A collection: These are mostly rather fast and all very dramatic performances & I can´t say that I know them all in detail. The 1st Concerto with Horowitz/Toscanini has the worst sound I´ve ever acquainted on a commercial release, the Schnabels aren´t good either, and I don´t remember them as especially remarkable, neither the Wührer one. The 1st with Woodward was the first I heard and I find it still very dignified and treasurable, with great sound. I´ve had it with Malcuzynski also, a fine one but almost identical the Serkin and the Woodward. I remember Grinberg and to less extent Yankoff as somewhat eccentric in their articulation also. Am not aware of that Fevrier or Perlemuter recorded the Brahms concerti.

No.1: 
cd Schnabel,Szell,LPO/tim 38-01 10cd 205218-303
CD Serkin,Szell,ClevO/sony 92 sbk 48166
CD Manz,Mandeal,BuchSO/arte n 4cd 74321 46485-2
CD Horowitz,Walter,CtGeb (1.mov. not complete)/radio years 36-96 ry 54
CD Horowitz,Toscanini,NYPO /radio years 35-96 ry 54
LP Woodward,Masur,NPO/rca 76 rl 25031
LP Rubinstein,Reiner,ChicSO/rca mono 54 lm1831
LP Yankoff,Goehr,NethPO/mms mono mms2152
LP Wührer,Swarowsky,WienStPhilh/vox mono pl 8000
LP Van Cliburn,Leinsdorf,BosSO/rca st lsc 2724
LP Gilels,Jochum,BPO/dg 72 2535 390
LP Maria Grinberg,Rozhdestvensky,MosRSO/mel 33-011738-39

No.2:
CD Manz,Mandeal,BuchSO/arte n 4cd 74321 46485-2
cd Schnabel,Boult,BBCSO/tim 35-01 10cd 205218-303
LP Richter,Leinsdorf,ChiSO/rca 75 agl1-1267
LP Rubinstein,Coates,LSO/supr mono 1010 2856
LP Horowitz,Toscanini,NBCSO/rca 40-75 vh019
LP Serkin,Ormandy,PhilaO/cbs mono ml5117


----------



## Brahmsipoo

Gilels/Jochum/BPO is my favorite by far of the First. Another interesting one is the Curzon/Szell/LPO recording, which is a little faster. I've heard other recordings with Kissin and Lupu, but really have stopped looking after finding the Gilels recording.

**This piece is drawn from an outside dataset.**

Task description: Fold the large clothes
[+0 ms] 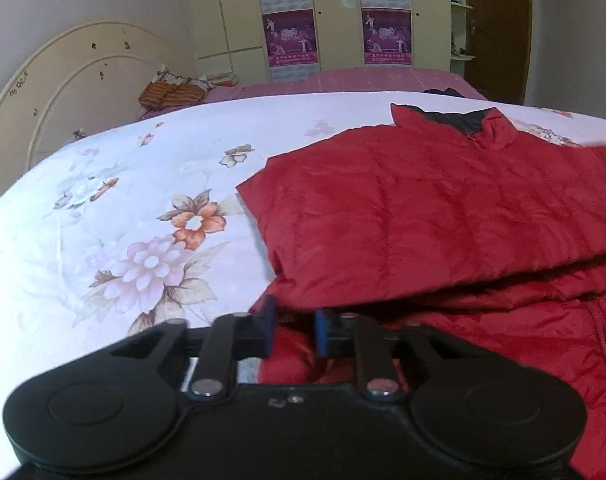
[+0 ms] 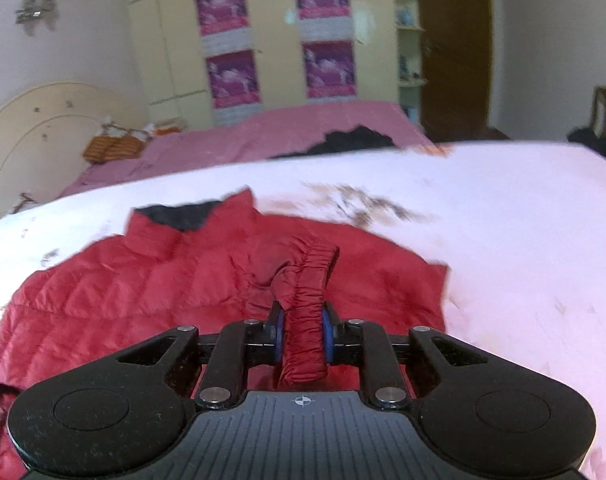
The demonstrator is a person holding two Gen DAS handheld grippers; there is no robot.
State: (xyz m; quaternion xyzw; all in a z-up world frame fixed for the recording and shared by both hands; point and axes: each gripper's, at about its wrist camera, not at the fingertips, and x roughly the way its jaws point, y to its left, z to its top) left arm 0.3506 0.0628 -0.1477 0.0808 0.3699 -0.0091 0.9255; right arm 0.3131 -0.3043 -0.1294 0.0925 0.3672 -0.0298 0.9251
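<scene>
A red padded jacket (image 1: 443, 216) with a dark collar lining lies on the floral white bedspread (image 1: 115, 216); its left side is folded over the body. My left gripper (image 1: 295, 330) is open and empty just above the jacket's near left edge. In the right wrist view the jacket (image 2: 143, 284) lies spread below. My right gripper (image 2: 303, 330) is shut on the elastic cuff of the jacket's sleeve (image 2: 307, 320) and holds the sleeve above the jacket's body.
A cream headboard (image 1: 63, 92) stands at the left. A pink bed cover (image 2: 243, 140) lies beyond the bedspread, with a dark garment (image 2: 355, 138) and an orange basket (image 2: 111, 146) on it. A wardrobe with purple posters (image 2: 279, 40) and a brown door (image 2: 455, 48) stand behind.
</scene>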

I really think the slower tempi of the Gilels recording brings out a lot of power and emotion, especially in first five minutes or so of the Maestoso. I've noticed a similar thing with Böhm's 1978 recording of Beethoven's 9th. Overall, I think Gilels/Jochum is a good middle-ground between the infamous Bernstein/Gould 1962 recording.

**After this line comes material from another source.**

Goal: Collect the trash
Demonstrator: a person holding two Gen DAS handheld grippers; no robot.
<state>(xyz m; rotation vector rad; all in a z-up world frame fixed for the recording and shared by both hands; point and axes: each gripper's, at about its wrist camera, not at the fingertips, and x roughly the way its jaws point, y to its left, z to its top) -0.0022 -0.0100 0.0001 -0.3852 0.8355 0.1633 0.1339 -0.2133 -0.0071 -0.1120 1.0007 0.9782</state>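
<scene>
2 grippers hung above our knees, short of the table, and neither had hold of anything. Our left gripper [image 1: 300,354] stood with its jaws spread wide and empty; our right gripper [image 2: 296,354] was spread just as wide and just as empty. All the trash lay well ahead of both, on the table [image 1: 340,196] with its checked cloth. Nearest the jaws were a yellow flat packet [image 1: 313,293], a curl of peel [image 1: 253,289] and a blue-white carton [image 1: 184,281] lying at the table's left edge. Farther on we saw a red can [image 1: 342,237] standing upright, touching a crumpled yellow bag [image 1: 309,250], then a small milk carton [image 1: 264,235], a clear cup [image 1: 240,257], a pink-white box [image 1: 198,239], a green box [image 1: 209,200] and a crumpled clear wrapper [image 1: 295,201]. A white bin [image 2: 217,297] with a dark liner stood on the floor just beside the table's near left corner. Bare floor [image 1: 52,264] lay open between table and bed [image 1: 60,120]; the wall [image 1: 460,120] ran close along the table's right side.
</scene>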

I don't know enough about the Second Concerto to say anything really intelligent about it. All I have are the Arrau and Gilels recordings, and in this one I enjoy both with really no favorite.


----------



## drth15

Friere/Chailly. Also #1 w. Gilels/Jochum; #2 Gilels/ Reiner


----------



## tahnak

*Brahms' Piano Concerti*

D Minor:
Artur Rubinstein/ Boston Symphony/Erich Leinsdorf
Artur Rubinstein/Israel Philharmonic/Zubin Mehta
B Flat Major
Artur Rubinstein/Symphony of the Air/Alfred Wallenstein
Svjatoslav Richter/Leningrad Philharmonic/Kirill Kondrashin


----------



## joen_cph

Concerto 2:


> Svjatoslav Richter/Leningrad Philharmonic/Kirill Kondrashin


Didn´t know about this, interesting, thanks. May I ask, do you have any details about the recording (availability / label or the like ? )


----------



## keyboard

Just for kix try Emanuel Ax, I think it's a Sony with Boston and Haitink--or maybe Garrick Ohlsson's; I don't know who he worked on it with but the first time I heard it in concert I was blown away and that was years ago. He finally recorded at least one of them, I've yet to get it except a snippet I caught on an old cassette tape (am I dating myself or what??)


----------



## Guest

keyboard said:


> Just for kix try Emanuel Ax, I think it's a Sony with Boston and Haitink--or maybe Garrick Ohlsson's; I don't know who he worked on it with but the first time I heard it in concert I was blown away and that was years ago. He finally recorded at least one of them, I've yet to get it except a snippet I caught on an old cassette tape (am I dating myself or what??)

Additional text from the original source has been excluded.